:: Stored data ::
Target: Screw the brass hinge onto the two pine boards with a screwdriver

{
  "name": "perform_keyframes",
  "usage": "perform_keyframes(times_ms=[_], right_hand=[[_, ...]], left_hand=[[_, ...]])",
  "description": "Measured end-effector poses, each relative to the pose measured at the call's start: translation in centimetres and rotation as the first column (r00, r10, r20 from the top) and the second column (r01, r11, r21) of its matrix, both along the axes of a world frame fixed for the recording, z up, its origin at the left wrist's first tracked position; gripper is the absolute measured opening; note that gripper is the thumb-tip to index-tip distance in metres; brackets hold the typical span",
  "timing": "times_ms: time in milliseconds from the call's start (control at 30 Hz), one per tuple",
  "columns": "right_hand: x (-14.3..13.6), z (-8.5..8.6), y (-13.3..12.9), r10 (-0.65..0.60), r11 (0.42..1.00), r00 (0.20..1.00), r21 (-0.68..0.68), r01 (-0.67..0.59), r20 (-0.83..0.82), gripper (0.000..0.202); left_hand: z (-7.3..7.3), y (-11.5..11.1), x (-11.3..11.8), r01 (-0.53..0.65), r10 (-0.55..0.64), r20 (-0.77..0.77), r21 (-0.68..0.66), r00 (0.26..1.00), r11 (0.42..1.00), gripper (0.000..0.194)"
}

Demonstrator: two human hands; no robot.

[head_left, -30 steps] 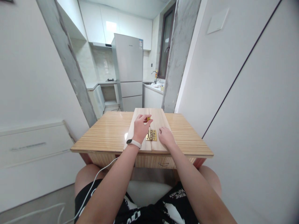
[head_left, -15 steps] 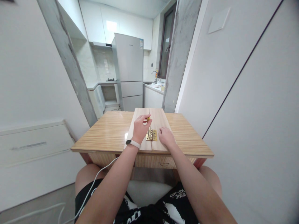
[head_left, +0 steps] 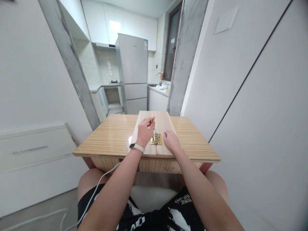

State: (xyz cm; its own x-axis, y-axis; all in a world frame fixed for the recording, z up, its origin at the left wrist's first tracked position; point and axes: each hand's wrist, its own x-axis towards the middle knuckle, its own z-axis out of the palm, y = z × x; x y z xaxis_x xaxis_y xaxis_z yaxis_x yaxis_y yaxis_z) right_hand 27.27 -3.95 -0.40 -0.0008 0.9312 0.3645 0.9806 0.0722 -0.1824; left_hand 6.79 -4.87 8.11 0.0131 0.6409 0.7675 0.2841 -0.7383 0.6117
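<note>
My left hand (head_left: 145, 130) pinches a small screwdriver (head_left: 152, 121) by its yellow-and-black handle, above the left leaf of a brass hinge (head_left: 157, 139). The tool's thin shaft points down towards the hinge, but its tip is hard to make out. The hinge lies open across the seam of two pale wooden boards (head_left: 163, 120) laid side by side. Just right of the hinge, my right hand (head_left: 171, 140) rests on the right-hand board with fingers curled in. What it holds, if anything, is hidden.
Under the boards stands a striped wooden table (head_left: 115, 134) with a drawer (head_left: 158, 166) in front. A white cable (head_left: 102, 177) runs down past my left leg. Beyond the table are a fridge (head_left: 134, 61) and a sink counter (head_left: 158, 94). A white wall (head_left: 260, 112) is close on the right.
The fingers of my left hand have shifted slightly around the screwdriver handle, covering more of it. My right hand, the hinge and the boards stay in place.
</note>
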Motion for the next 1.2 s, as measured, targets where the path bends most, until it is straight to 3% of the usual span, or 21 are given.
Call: perform_keyframes(times_ms=[200, 533, 933, 1200], right_hand=[[-0.07, 0.01, 0.01, 0.000, 1.000, 1.000, 0.002, 0.000, 0.000, 0.030], [-0.08, 0.11, -0.03, -0.001, 1.000, 1.000, -0.022, 0.001, 0.010, 0.031], [0.05, -0.09, 0.09, 0.003, 1.000, 1.000, -0.019, -0.003, 0.017, 0.032], [0.07, -0.31, 0.29, -0.003, 1.000, 1.000, -0.009, 0.003, 0.011, 0.031]], left_hand=[[0.05, -0.16, 0.18, 0.023, -0.024, 0.020, 0.012, 1.000, 1.000, 0.023], [0.02, 0.16, -0.32, -0.139, 0.139, 0.018, 0.013, 0.990, 0.990, 0.019], [-0.16, 0.38, 0.03, 0.038, -0.037, 0.037, -0.007, 0.999, 0.999, 0.026], [0.30, -0.03, 0.20, -0.055, 0.055, 0.046, -0.005, 0.997, 0.998, 0.024]])
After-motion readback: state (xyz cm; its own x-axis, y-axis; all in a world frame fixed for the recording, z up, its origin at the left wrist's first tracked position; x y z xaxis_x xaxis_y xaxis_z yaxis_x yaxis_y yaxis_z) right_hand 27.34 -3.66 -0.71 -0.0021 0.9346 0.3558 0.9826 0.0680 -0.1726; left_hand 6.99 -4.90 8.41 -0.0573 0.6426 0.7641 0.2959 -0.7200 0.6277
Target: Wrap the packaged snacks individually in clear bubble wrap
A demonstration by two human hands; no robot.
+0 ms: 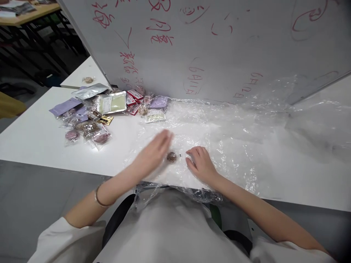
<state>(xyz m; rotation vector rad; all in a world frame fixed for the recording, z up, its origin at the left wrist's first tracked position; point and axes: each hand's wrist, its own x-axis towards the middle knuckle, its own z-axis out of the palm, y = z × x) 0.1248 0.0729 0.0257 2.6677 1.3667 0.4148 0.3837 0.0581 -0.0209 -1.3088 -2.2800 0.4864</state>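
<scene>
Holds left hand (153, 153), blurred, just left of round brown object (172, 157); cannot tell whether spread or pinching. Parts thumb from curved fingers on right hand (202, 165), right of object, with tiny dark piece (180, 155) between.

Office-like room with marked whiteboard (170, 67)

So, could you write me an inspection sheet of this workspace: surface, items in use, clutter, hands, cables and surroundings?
Surface: white table, thin clear plastic spread over much of it.
Items in use: small round brown lump between the hands; tiny dark rectangle beside it.
Clutter: mixed pile of packets on the left.
Hands: left hand blurred, grip unclear; right hand open, fingers bent, nothing seen in it.
Cables: nothing seen.
Surroundings: whiteboard with red writing behind; wooden-topped table upper left.
</scene>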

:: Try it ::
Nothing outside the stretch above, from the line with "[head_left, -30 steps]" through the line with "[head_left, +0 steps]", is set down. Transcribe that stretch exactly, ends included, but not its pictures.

:: Answer box ::
[head_left, -30 steps] 
[head_left, -15 steps] 
[head_left, +0 steps] 

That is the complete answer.